**TASK REQUIREMENTS:** If a line of the listing below contains the string "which", count it, then give the total by itself.
DATA SUPPLIED START
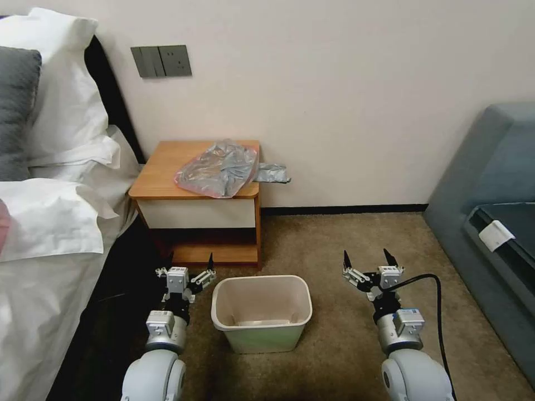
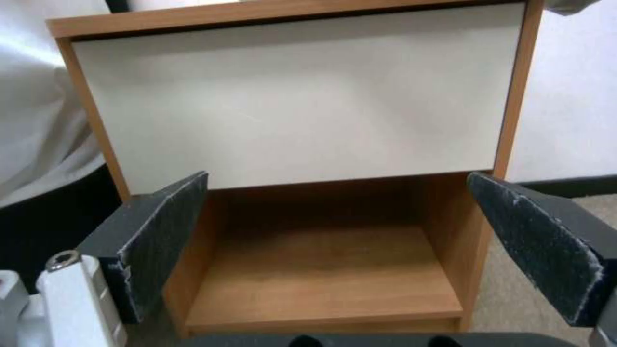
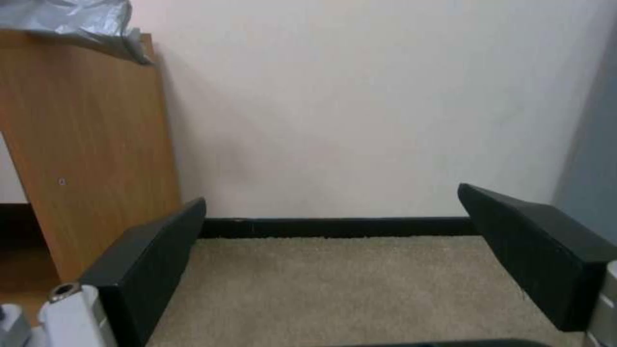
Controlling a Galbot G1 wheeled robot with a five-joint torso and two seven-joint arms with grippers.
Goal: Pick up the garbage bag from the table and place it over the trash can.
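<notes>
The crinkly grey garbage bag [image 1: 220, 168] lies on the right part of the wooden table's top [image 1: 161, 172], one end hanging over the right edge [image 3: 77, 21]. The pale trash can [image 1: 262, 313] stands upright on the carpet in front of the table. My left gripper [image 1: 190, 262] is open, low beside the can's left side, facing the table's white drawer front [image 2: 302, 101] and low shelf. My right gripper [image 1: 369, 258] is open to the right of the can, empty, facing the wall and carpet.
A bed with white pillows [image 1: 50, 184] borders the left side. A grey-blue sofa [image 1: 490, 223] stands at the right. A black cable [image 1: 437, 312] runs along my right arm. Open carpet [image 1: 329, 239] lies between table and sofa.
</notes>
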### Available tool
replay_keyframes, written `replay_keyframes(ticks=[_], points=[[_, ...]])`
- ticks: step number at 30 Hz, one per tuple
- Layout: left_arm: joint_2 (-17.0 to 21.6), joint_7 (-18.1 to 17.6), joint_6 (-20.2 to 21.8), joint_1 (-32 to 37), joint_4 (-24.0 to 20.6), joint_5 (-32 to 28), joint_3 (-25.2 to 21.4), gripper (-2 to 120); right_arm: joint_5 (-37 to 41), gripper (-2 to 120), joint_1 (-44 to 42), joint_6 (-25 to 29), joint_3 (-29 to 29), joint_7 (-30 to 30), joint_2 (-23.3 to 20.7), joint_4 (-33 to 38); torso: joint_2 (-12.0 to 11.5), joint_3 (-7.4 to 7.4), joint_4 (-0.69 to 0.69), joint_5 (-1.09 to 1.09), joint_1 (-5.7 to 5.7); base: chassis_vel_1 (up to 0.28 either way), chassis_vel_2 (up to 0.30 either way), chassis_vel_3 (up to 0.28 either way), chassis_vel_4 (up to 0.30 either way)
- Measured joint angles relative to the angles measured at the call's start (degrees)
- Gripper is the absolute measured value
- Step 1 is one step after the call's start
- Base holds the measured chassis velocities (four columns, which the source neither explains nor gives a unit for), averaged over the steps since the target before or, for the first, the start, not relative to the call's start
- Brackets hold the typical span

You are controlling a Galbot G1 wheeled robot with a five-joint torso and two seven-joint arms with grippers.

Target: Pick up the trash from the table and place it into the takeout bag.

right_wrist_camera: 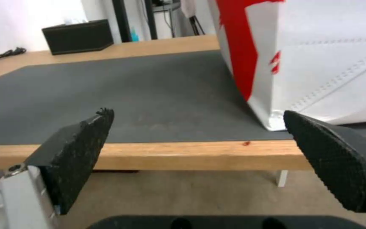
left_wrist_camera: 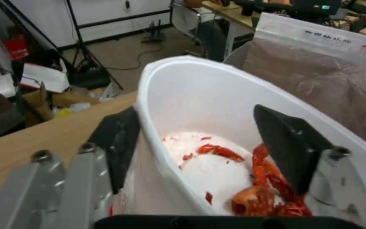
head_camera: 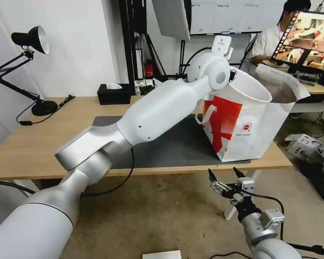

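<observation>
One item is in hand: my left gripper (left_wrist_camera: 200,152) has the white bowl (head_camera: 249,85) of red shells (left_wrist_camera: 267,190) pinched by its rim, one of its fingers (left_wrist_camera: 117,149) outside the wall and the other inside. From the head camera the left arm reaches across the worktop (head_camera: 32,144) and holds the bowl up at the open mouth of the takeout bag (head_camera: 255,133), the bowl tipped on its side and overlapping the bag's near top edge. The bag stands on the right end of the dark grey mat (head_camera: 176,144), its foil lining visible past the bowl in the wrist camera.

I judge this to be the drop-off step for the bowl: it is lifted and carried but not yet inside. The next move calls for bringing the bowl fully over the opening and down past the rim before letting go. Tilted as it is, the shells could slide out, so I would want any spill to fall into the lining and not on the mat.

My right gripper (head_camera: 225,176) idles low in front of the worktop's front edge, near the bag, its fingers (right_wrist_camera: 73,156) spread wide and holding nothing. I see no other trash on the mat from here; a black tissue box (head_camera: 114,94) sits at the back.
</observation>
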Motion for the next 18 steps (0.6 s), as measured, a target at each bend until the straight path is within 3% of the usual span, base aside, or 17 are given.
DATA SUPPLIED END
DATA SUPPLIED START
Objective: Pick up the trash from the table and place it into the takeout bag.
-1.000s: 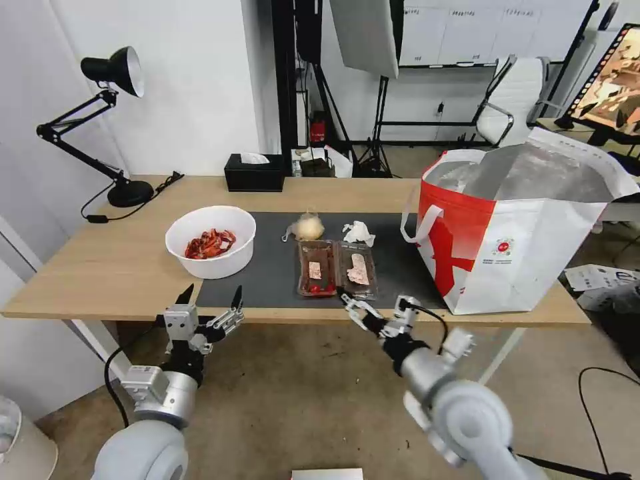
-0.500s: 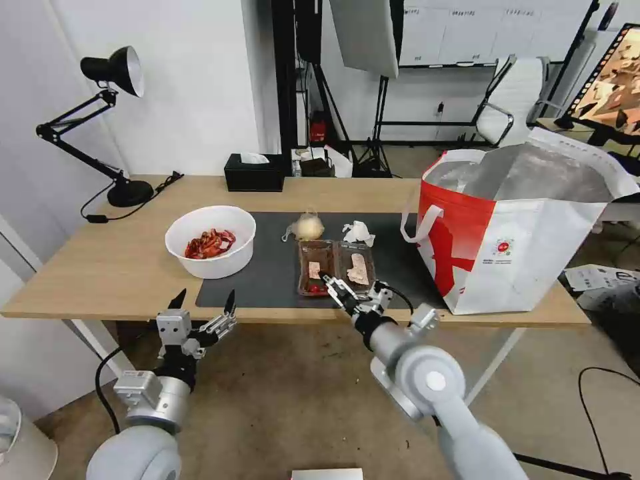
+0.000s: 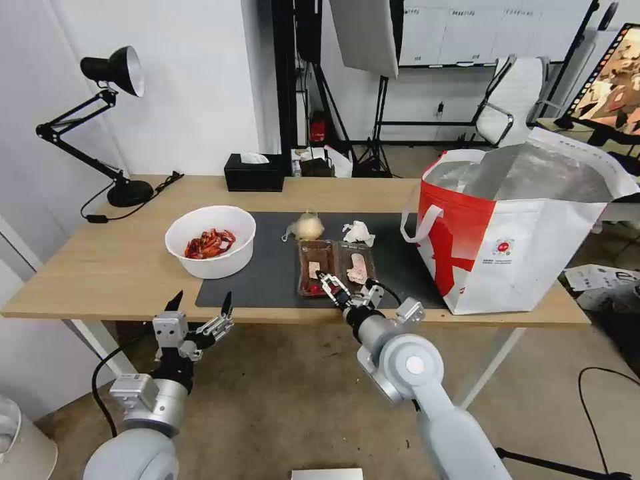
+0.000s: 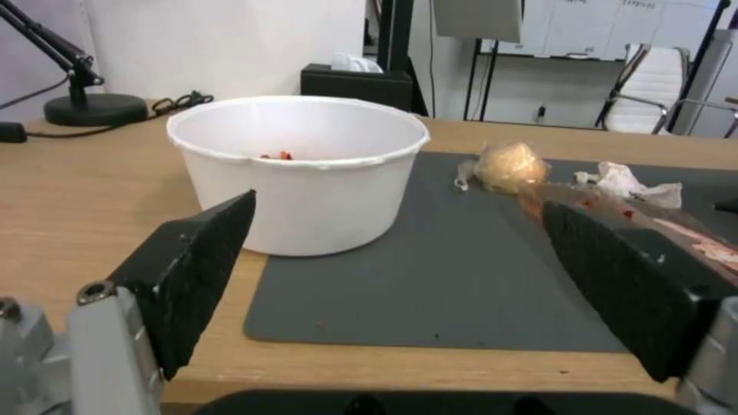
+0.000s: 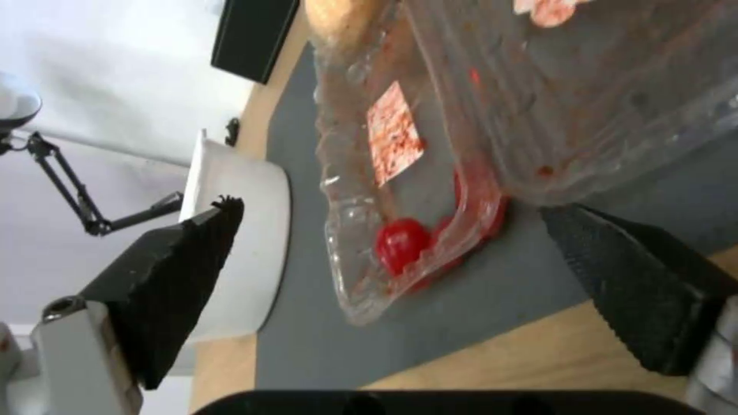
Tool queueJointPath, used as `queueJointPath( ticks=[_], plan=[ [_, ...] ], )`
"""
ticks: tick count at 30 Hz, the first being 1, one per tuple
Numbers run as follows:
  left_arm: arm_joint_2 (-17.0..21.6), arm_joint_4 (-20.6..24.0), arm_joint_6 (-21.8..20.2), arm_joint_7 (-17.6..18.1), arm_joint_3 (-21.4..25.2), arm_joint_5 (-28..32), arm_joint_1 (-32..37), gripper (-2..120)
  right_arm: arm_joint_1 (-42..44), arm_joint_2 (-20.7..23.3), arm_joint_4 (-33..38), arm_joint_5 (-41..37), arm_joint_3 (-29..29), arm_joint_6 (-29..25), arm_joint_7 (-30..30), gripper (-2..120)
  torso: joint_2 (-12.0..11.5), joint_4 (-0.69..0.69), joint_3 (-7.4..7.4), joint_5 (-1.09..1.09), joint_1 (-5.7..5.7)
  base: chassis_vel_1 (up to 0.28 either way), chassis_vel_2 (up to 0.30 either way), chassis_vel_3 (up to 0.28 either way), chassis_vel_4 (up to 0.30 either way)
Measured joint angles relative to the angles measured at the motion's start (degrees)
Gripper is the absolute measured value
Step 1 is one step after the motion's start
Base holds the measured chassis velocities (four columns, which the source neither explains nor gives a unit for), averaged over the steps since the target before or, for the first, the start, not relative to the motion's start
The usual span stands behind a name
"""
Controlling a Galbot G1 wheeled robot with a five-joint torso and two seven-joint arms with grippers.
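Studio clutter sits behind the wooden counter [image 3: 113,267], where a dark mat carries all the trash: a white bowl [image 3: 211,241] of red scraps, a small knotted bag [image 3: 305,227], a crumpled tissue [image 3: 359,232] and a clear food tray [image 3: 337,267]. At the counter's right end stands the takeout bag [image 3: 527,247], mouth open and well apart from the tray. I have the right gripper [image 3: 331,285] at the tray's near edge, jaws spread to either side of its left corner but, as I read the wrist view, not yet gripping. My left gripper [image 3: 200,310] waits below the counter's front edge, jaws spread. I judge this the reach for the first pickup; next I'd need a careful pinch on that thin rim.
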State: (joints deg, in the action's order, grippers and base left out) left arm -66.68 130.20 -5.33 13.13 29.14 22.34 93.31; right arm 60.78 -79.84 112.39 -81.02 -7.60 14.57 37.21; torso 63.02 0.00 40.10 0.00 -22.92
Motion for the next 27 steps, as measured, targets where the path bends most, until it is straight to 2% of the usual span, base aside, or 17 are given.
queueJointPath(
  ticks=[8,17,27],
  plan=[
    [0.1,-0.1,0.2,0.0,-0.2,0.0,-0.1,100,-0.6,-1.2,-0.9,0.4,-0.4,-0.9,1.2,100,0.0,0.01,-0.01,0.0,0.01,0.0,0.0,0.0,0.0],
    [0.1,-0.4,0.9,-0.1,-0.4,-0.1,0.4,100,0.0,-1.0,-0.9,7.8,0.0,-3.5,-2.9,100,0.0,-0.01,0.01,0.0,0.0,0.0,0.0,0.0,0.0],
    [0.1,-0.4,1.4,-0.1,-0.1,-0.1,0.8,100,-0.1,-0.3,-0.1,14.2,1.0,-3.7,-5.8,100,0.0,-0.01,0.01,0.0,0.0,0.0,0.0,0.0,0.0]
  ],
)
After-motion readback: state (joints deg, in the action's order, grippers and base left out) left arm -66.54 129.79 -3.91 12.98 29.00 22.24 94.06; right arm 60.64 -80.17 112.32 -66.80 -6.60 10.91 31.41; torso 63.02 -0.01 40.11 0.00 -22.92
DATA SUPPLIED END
**WRITTEN SOLUTION:** 2